━━━━━ Provided information ━━━━━

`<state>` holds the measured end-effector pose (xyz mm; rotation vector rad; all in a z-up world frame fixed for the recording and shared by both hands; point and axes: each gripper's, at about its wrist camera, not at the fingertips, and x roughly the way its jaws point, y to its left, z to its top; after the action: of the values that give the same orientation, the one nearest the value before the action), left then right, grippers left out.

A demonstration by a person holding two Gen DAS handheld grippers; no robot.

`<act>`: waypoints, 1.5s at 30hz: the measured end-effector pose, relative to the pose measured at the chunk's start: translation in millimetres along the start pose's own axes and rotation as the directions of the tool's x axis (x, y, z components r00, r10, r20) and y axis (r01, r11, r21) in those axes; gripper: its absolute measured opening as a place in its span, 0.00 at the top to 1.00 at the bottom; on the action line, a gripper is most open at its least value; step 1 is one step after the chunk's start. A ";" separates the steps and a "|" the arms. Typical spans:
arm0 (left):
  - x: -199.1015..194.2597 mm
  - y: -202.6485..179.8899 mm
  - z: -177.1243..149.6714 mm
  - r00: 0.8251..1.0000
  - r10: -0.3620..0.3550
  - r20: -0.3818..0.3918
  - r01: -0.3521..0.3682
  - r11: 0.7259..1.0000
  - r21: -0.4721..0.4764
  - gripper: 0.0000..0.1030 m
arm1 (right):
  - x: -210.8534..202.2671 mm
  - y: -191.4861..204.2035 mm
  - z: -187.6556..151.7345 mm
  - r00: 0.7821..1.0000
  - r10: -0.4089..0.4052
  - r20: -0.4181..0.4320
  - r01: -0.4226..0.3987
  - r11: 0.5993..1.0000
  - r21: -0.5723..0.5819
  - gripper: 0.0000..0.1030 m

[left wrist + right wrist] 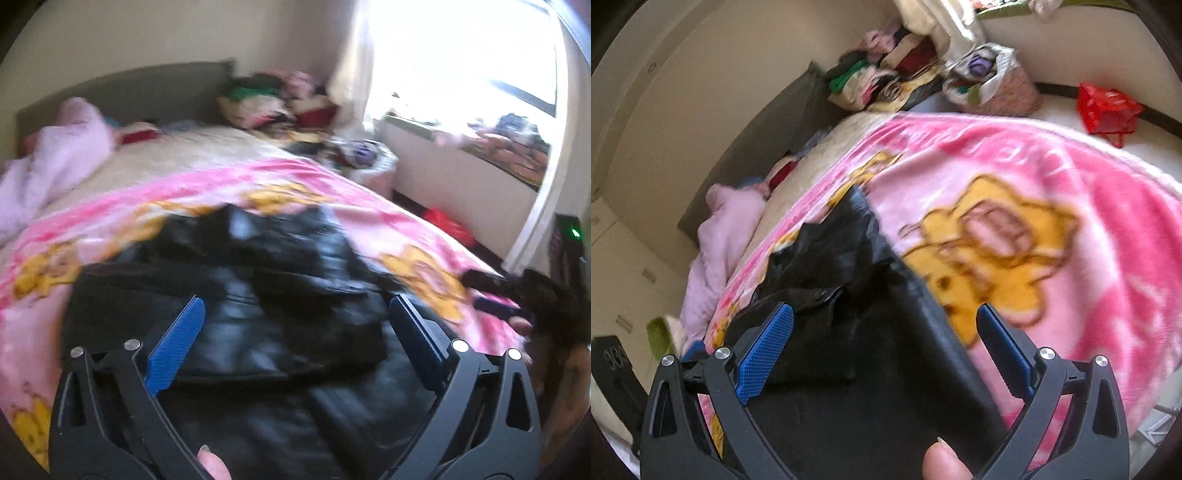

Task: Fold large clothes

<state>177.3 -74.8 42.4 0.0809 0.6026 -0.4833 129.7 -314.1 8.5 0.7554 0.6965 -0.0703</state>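
Both hand-held grippers hang spread over a black jacket on a bed.

The left hand-held gripper (295, 314) and right hand-held gripper (884, 321) stand wide apart, pinching nothing, above the glossy black jacket (258, 295), which lies crumpled and part-folded near the bed's front edge, likely set down for the next fold. It rests on a pink cartoon blanket (1052, 192); clothes are heaped by the headboard (147, 88) near a bright window (461, 55).
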 end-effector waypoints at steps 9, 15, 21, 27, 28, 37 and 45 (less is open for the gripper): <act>7.8 80.9 1.6 0.984 0.177 -0.029 -0.179 0.972 -0.153 0.09 | 82.3 50.0 1.5 0.990 -0.021 -0.138 0.005 0.994 -0.113 0.04; 6.0 130.1 0.1 0.976 0.212 -0.053 -0.218 0.933 -0.285 0.09 | 106.5 47.5 6.8 0.983 -0.029 -0.181 0.010 0.994 -0.105 0.61; 8.2 166.2 -3.8 0.972 0.219 -0.081 -0.233 0.899 -0.371 0.09 | 86.6 76.5 28.7 0.989 0.054 -0.138 -0.085 0.971 -0.225 0.88; 18.0 175.8 -7.0 0.978 0.187 -0.092 -0.208 0.885 -0.417 0.09 | 69.3 116.2 55.2 0.998 0.060 -0.026 -0.066 0.915 -0.399 0.90; 21.1 174.9 -7.9 0.978 0.184 -0.098 -0.209 0.886 -0.414 0.09 | 69.5 123.4 58.1 0.999 0.042 0.002 -0.037 0.897 -0.440 0.90; 56.1 150.1 -13.1 0.973 0.125 -0.195 -0.184 0.929 -0.320 0.32 | 105.7 116.6 56.7 0.986 -0.144 0.085 0.167 0.842 -0.512 1.00; 85.3 142.1 -32.8 0.928 0.182 -0.325 -0.264 0.937 -0.229 0.48 | 107.0 106.1 56.2 0.992 -0.118 0.034 0.120 0.869 -0.480 0.86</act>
<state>286.5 22.8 -41.8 -0.0369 0.9418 -0.1607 275.7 -253.1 37.3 0.2307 0.7185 -0.0084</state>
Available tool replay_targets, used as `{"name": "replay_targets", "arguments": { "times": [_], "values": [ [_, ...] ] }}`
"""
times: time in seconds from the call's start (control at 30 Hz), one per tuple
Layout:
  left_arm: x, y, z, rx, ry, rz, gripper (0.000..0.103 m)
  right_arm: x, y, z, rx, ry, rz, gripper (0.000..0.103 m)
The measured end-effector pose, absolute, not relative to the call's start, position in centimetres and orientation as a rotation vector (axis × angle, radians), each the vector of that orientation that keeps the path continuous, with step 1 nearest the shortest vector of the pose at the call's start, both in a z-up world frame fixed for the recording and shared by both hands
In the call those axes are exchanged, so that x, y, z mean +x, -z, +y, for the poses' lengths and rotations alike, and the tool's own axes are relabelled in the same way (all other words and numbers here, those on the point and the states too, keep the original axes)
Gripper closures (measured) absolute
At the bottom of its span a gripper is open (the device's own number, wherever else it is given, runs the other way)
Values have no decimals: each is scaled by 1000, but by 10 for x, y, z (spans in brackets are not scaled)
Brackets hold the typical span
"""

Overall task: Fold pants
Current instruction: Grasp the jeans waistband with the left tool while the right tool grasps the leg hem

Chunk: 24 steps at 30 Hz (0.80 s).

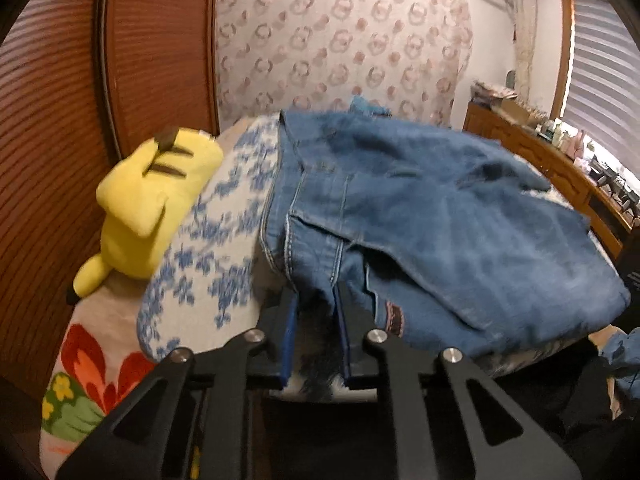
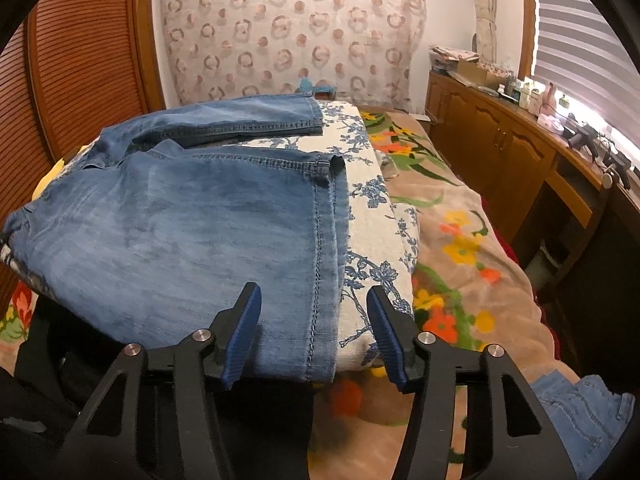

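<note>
Jeans point(image 1: 420, 208) on floral cushion point(image 1: 208, 248), left gripper point(image 1: 316, 320) pinching waistband edge, right gripper point(image 2: 314, 320) half-wide around hem corner

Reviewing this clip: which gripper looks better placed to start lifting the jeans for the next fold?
Left. The left gripper is nearly closed around the jeans at the waistband edge. The right gripper straddles the leg's side seam, jaws open.
</note>
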<state>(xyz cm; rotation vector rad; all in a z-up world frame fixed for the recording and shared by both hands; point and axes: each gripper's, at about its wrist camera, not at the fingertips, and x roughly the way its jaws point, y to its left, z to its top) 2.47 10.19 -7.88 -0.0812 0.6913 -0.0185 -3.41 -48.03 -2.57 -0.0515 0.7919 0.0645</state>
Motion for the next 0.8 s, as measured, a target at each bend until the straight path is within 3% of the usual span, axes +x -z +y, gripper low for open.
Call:
{"name": "replay_targets", "arguments": {
  "times": [0.67, 0.77, 0.8],
  "values": [
    [48, 40, 82, -36, 65, 615, 88, -36, 48, -486, -40, -87, 869, 48],
    [48, 38, 80, -38, 68, 605, 88, -36, 47, -482, -47, -101, 881, 56],
    [49, 37, 79, -38, 68, 603, 88, -35, 47, -480, -50, -113, 885, 64]
  ]
}}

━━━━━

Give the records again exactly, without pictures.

`<state>` holds the measured end-effector pose (xyz mm; rotation vector rad; all in a z-up world frame fixed for the recording and shared by both hands; point and axes: each gripper's, at about its wrist camera, not at the fingertips, and x roughly the way its jaws point, y to its left, z to its top; after the action: of the values that give the same orientation, the one nearest the value before the action), left then right, grippers left out.

A demonstration by a person holding two Gen DAS handheld grippers; no robot.

`<act>`: waypoints, 1.5s at 30hz: the measured end-effector pose, relative to the pose measured at the chunk's start: translation in millimetres along the start pose's own axes and rotation as the directions of the tool's x axis (x, y, z components r00, r10, r20) and y axis (r01, r11, r21) in those axes; gripper: its absolute measured opening as a place in its span, 0.00 at the top to 1.00 at the bottom; on the action line, a gripper is most open at its least value; step 1 is one step after the chunk's start. A ";" separates the steps and a "|" the arms. Typical spans:
arm0 (left):
  - x: -199.1015..194.2597 mm
  - y: -202.6485..179.8899 mm
  - z: -177.1243..149.6714 mm
  - r00: 0.8251..1.0000
  - r10: -0.3620..0.3550
  - r20: -0.3818..0.3918
  - r01: -0.3521..0.3682
  - r11: 0.7259..1.0000
  - r21: -0.4721..0.4764
  - gripper: 0.0000..0.1030 m
arm1 (right):
  - x: -210.8534..202.2671 mm
  - y: -191.4861..204.2035 mm
  - z: -187.6556..151.7345 mm
  - r00: 0.7821..1.0000
  - r10: -0.4089..0.4052
  - r20: -0.4181..0.4320
  - r01: -0.4226..0.3987
  - r11: 0.5993..1.0000
  - r21: -0.5723..0.5819
  - gripper: 0.0000..0.1030 m

[left wrist + right wrist] 

Task: Fold large clothes

<state>177.3 -74.8 42.4 0.0809 0.6026 -0.4833 129.7 -314.1 8.5 0.7554 0.6965 -0.0703</state>
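Both hand-held grippers hang spread over a black jacket on a bed.

The left hand-held gripper (295, 314) and right hand-held gripper (884, 321) stand wide apart, pinching nothing, above the glossy black jacket (258, 295), which lies crumpled and part-folded near the bed's front edge, likely set down for the next fold. It rests on a pink cartoon blanket (1052, 192); clothes are heaped by the headboard (147, 88) near a bright window (461, 55).
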 end-effector waypoints at steps 9, 15, 21, 27, 28, 37 and 45 (less is open for the gripper): <act>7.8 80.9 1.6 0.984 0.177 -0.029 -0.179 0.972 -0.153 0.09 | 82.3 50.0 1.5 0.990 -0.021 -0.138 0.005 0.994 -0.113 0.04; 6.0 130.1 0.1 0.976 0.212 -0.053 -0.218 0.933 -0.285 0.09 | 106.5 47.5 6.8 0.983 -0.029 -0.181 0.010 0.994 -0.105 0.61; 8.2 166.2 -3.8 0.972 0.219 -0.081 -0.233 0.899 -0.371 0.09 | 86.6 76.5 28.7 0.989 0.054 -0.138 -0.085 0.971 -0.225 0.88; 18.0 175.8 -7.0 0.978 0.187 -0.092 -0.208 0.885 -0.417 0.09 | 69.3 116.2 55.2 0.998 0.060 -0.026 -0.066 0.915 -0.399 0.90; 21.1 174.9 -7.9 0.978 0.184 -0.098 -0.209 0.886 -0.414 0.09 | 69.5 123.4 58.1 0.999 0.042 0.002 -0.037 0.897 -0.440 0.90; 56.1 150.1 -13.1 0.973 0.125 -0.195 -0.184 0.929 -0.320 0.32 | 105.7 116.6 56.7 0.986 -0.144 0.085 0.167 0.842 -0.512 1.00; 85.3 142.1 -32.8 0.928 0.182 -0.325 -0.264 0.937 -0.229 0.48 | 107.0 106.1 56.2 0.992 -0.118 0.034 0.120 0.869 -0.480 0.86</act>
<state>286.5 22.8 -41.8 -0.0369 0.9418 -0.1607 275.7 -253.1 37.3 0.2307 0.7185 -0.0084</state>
Available tool replay_targets, used as `{"name": "replay_targets", "arguments": { "times": [_], "values": [ [_, ...] ] }}`
"""
times: time in seconds from the call's start (control at 30 Hz), one per tuple
Layout:
  left_arm: x, y, z, rx, ry, rz, gripper (0.000..0.103 m)
  right_arm: x, y, z, rx, ry, rz, gripper (0.000..0.103 m)
The measured end-effector pose, absolute, not relative to the call's start, position in centimetres and orientation as a rotation vector (axis × angle, radians), each the vector of that orientation that keeps the path continuous, with step 1 nearest the shortest vector of the pose at the call's start, both in a z-up world frame fixed for the recording and shared by both hands
In the call those axes are exchanged, so that x, y, z mean +x, -z, +y, for the poses' lengths and rotations alike, and the tool's own axes are relabelled in the same way (all other words and numbers here, those on the point and the states too, keep the original axes)
Gripper closures (measured) absolute
At the bottom of its span a gripper is open (the device's own number, wherever else it is given, runs the other way)
Values have no decimals: each is scaled by 1000, but by 10 for x, y, z (spans in brackets are not scaled)
Brackets hold the typical span
"""

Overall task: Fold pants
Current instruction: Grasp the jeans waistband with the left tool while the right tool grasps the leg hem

Chunk: 24 steps at 30 Hz (0.80 s).


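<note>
Jeans point(image 1: 420, 208) on floral cushion point(image 1: 208, 248), left gripper point(image 1: 316, 320) pinching waistband edge, right gripper point(image 2: 314, 320) half-wide around hem corner

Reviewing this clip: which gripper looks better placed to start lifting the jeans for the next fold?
Left. The left gripper is nearly closed around the jeans at the waistband edge. The right gripper straddles the leg's side seam, jaws open.
</note>
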<state>(xyz cm; rotation vector rad; all in a z-up world frame fixed for the recording and shared by both hands; point and axes: each gripper's, at about its wrist camera, not at the fingertips, and x roughly the way its jaws point, y to its left, z to its top) 2.47 10.19 -7.88 -0.0812 0.6913 -0.0185 -3.41 -48.03 -2.57 -0.0515 0.7919 0.0645</state>
Motion for the next 0.8 s, as measured, a target at each bend until the straight path is within 3% of the usual span, axes +x -z +y, gripper low for open.
Call:
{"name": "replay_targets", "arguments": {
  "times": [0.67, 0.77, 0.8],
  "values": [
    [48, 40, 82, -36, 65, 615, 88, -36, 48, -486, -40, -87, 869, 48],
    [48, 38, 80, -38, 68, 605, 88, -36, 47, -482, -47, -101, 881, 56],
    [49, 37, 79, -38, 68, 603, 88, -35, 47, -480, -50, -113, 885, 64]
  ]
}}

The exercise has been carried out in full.